[PROBLEM TO WORK ON] In the records below, find the line with "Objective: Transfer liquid" and the line with "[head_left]"; return exactly those lines and every line between them.

[PROVIDED RECORDS]
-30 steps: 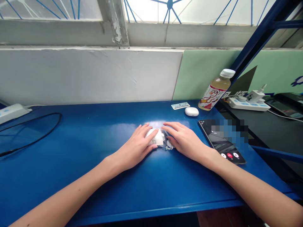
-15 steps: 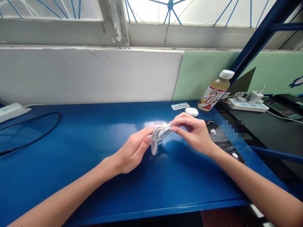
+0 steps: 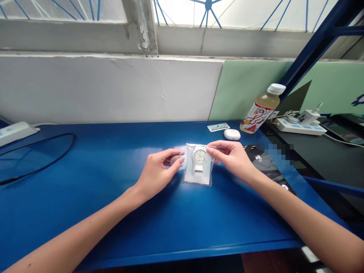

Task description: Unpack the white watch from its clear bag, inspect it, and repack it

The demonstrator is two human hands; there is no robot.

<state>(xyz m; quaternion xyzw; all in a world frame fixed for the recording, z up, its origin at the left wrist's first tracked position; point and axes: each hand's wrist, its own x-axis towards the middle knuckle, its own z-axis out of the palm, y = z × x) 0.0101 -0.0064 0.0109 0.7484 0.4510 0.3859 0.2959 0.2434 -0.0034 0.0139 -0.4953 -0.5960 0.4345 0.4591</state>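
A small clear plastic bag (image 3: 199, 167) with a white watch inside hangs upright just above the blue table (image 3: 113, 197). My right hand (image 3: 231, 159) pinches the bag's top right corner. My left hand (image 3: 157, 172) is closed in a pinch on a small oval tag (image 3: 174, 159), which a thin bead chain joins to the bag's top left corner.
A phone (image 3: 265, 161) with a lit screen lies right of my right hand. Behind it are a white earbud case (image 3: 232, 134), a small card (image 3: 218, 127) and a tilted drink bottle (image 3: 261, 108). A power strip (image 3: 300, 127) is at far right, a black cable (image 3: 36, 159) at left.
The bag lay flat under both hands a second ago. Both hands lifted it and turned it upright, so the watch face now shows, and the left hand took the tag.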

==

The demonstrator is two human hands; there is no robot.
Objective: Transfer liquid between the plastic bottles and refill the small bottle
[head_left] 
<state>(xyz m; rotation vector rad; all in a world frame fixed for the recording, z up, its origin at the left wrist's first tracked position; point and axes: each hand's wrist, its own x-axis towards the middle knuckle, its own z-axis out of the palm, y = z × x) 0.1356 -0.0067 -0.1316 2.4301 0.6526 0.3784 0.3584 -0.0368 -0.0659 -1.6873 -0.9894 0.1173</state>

[SOLUTION FOR THIS EXERCISE]
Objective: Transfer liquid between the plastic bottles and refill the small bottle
[head_left] 

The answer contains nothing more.